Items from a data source
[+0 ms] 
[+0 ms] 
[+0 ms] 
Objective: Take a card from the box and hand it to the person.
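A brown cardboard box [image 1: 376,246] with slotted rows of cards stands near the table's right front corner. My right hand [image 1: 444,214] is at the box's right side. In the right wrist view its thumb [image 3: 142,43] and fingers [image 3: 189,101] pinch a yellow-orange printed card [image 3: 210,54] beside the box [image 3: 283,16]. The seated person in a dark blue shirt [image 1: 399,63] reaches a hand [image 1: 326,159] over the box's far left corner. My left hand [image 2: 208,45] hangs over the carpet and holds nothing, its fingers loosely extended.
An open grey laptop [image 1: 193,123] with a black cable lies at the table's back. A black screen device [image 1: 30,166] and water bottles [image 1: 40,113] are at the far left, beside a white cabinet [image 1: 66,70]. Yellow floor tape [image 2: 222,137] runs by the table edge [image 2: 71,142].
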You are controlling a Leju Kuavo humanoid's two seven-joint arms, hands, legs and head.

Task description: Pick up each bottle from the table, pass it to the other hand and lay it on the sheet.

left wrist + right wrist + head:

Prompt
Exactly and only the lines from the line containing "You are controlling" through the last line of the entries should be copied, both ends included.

Written reply
You are controlling a Leju Kuavo humanoid's two seven-joint arms, hands, legs and head.

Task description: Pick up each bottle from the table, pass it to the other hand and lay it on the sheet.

left wrist + right wrist + head:

This concludes the answer.